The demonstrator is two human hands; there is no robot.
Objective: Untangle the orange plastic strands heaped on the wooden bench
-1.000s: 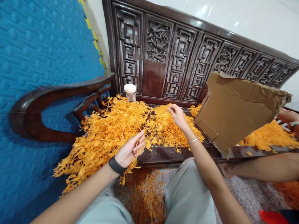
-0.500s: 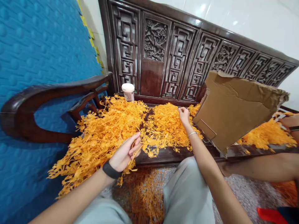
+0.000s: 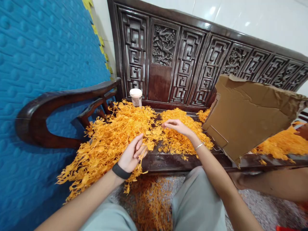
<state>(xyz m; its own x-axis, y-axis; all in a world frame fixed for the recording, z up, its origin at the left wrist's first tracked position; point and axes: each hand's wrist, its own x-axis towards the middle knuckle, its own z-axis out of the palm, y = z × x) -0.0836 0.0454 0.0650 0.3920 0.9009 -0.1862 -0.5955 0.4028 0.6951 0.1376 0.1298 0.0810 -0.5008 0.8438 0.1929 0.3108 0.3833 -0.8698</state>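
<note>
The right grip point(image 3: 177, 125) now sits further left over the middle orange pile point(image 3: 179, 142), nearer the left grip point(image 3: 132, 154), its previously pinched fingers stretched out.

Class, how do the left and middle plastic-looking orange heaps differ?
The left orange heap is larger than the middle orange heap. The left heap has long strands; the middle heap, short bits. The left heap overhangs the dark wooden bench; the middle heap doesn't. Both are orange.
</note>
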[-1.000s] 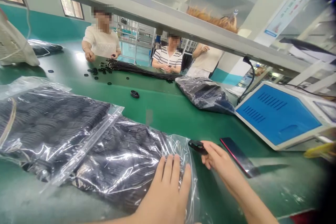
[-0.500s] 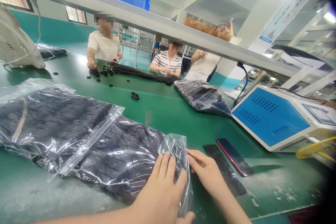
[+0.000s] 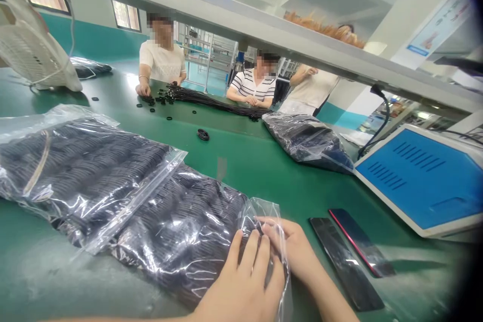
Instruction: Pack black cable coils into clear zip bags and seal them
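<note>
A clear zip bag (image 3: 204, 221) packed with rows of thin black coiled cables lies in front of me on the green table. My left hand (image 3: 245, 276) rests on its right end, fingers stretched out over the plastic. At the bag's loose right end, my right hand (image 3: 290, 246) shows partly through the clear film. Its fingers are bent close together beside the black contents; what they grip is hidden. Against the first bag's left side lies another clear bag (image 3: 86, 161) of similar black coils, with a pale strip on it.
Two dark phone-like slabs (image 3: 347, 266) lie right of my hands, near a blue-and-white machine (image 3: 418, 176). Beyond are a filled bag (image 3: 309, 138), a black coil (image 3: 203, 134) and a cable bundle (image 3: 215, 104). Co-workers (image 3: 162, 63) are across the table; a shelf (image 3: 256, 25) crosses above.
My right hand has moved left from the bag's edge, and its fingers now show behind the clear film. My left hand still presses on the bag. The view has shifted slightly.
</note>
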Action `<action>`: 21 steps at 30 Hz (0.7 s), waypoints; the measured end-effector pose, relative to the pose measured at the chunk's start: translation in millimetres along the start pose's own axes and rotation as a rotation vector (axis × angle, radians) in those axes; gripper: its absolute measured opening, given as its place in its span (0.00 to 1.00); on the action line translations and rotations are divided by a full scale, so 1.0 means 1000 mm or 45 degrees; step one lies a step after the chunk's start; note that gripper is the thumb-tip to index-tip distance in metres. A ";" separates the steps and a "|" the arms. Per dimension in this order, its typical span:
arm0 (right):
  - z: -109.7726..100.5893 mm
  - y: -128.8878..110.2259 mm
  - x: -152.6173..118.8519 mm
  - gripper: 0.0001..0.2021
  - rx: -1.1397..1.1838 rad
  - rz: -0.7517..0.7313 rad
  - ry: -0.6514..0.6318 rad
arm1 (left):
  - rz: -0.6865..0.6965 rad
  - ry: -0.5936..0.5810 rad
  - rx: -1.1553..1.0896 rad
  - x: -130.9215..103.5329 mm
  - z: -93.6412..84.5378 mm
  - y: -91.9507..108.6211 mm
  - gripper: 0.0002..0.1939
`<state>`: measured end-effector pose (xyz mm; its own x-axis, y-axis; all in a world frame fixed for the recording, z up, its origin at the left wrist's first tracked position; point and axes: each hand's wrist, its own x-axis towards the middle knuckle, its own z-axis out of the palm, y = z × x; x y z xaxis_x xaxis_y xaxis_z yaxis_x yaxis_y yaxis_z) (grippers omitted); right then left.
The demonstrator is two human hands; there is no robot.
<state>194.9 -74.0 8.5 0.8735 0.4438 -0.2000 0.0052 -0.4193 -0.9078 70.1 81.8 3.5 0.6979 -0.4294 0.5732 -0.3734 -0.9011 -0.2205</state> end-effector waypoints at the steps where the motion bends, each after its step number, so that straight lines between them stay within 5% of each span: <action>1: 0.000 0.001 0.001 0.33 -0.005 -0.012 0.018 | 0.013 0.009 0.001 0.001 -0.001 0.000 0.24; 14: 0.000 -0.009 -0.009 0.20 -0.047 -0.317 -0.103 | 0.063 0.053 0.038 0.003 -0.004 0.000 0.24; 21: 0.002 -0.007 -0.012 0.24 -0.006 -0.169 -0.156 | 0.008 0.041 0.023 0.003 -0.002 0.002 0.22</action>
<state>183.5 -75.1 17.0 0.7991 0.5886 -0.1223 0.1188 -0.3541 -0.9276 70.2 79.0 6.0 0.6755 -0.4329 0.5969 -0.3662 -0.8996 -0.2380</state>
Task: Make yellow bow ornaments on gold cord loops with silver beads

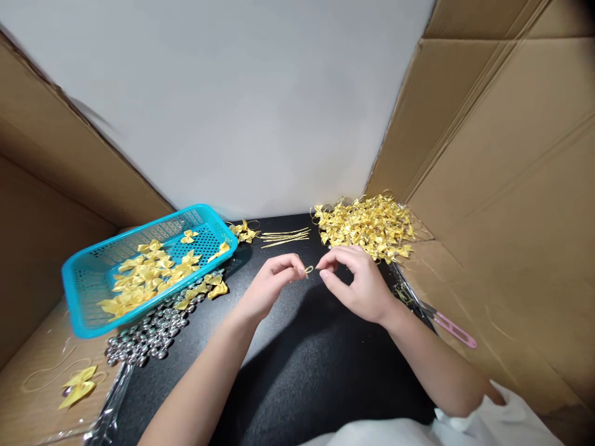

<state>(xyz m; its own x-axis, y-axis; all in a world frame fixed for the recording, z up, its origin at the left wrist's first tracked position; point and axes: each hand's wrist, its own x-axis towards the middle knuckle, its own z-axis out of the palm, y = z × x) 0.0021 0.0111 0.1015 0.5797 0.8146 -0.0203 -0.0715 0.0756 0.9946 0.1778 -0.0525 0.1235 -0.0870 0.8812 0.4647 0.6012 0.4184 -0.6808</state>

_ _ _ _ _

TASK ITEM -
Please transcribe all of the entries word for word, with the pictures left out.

REPLY TO THE EXERCISE -
The demonstrator is two human hands; there is no robot.
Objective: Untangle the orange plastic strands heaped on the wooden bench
-1.000s: 
-0.500s: 
+0.000s: 
<state>(xyz m; its own x-axis, y-axis; all in a world frame fixed for the recording, z up, its origin at the left wrist's first tracked position; point and axes: each hand's wrist, its own x-axis towards the middle knuckle, its own z-axis out of the palm, y = z × x) -0.0836 0.0454 0.0650 0.3920 0.9009 -0.1862 -0.5955 0.4028 0.6951 0.1376 0.1298 0.0810 -0.5008 0.8438 0.1929 0.3108 0.3833 -0.8698</state>
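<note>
The right grip point(image 3: 177, 125) now sits further left over the middle orange pile point(image 3: 179, 142), nearer the left grip point(image 3: 132, 154), its previously pinched fingers stretched out.

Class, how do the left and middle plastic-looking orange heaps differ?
The left orange heap is larger than the middle orange heap. The left heap has long strands; the middle heap, short bits. The left heap overhangs the dark wooden bench; the middle heap doesn't. Both are orange.
</note>
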[-1.000s] 
[-0.500s] 
[+0.000s] 
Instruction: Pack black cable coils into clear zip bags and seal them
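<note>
A clear zip bag (image 3: 204, 221) packed with rows of thin black coiled cables lies in front of me on the green table. My left hand (image 3: 245, 276) rests on its right end, fingers stretched out over the plastic. At the bag's loose right end, my right hand (image 3: 290, 246) shows partly through the clear film. Its fingers are bent close together beside the black contents; what they grip is hidden. Against the first bag's left side lies another clear bag (image 3: 86, 161) of similar black coils, with a pale strip on it.
Two dark phone-like slabs (image 3: 347, 266) lie right of my hands, near a blue-and-white machine (image 3: 418, 176). Beyond are a filled bag (image 3: 309, 138), a black coil (image 3: 203, 134) and a cable bundle (image 3: 215, 104). Co-workers (image 3: 162, 63) are across the table; a shelf (image 3: 256, 25) crosses above.
My right hand has moved left from the bag's edge, and its fingers now show behind the clear film. My left hand still presses on the bag. The view has shifted slightly.
</note>
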Action `<action>`: 21 steps at 30 Hz (0.7 s), waypoints; the measured end-effector pose, relative to the pose measured at the chunk's start: translation in millimetres along the start pose's own axes and rotation as a rotation vector (axis × angle, radians) in those axes; gripper: its absolute measured opening, given as its place in its span (0.00 to 1.00); on the action line translations and rotations are divided by a full scale, so 1.0 means 1000 mm or 45 degrees; step one lies a step after the chunk's start; note that gripper is the thumb-tip to index-tip distance in metres. A ";" separates the steps and a "|" the arms. Per dimension in this order, its typical span:
arm0 (right):
  - z: -109.7726..100.5893 mm
  - y: -128.8878..110.2259 mm
  - x: -152.6173..118.8519 mm
  - gripper: 0.0001..0.2021
  - rx: -1.1397..1.1838 rad
  - rz: -0.7517..0.7313 rad
  - ry: -0.6514..0.6318 rad
arm1 (left):
  - rz: -0.6865..0.6965 rad
  - ry: -0.5936..0.5810 rad
  - rx: -1.1553..1.0896 rad
  - x: -130.9215..103.5329 mm
  - z: -93.6412..84.5378 mm
  - y: -91.9507..108.6211 mm
  - gripper: 0.0002..0.1939
`<state>`: measured end-effector pose (xyz mm; its own x-axis, y-axis; all in a world frame fixed for the recording, z up, its origin at the left wrist's first tracked position; point and axes: each hand's wrist, its own x-axis towards the middle knuckle, its own z-axis out of the palm, y = z × x; x y z xaxis_x xaxis_y xaxis_z yaxis_x yaxis_y yaxis_z) (grippers omitted); right then left.
The demonstrator is two human hands; there is no robot.
<state>194.9 -74.0 8.5 0.8735 0.4438 -0.2000 0.0052 -0.4193 -0.9078 70.1 81.8 3.5 0.6979 -0.4294 0.5732 -0.3734 -0.9011 -0.2205</state> end-effector waypoints at the steps where the motion bends, each after its step number, so that straight lines between them stay within 5% of each span: <action>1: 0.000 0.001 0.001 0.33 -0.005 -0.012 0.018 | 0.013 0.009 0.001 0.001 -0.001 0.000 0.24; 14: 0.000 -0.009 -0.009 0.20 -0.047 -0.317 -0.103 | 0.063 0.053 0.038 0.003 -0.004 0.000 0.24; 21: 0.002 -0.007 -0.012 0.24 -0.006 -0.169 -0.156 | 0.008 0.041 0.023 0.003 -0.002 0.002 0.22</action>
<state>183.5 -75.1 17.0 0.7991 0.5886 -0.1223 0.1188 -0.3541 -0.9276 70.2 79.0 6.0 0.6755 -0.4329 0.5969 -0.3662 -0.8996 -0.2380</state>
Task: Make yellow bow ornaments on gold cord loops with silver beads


<state>(xyz m; its own x-axis, y-axis; all in a world frame fixed for the recording, z up, its origin at the left wrist's first tracked position; point and axes: each hand's wrist, its own x-axis towards the middle knuckle, its own z-axis out of the palm, y = z × x) 0.0021 0.0111 0.1015 0.5797 0.8146 -0.0203 -0.0715 0.0756 0.9946 0.1778 -0.0525 0.1235 -0.0870 0.8812 0.4647 0.6012 0.4184 -0.6808</state>

Nothing else belongs to this exercise.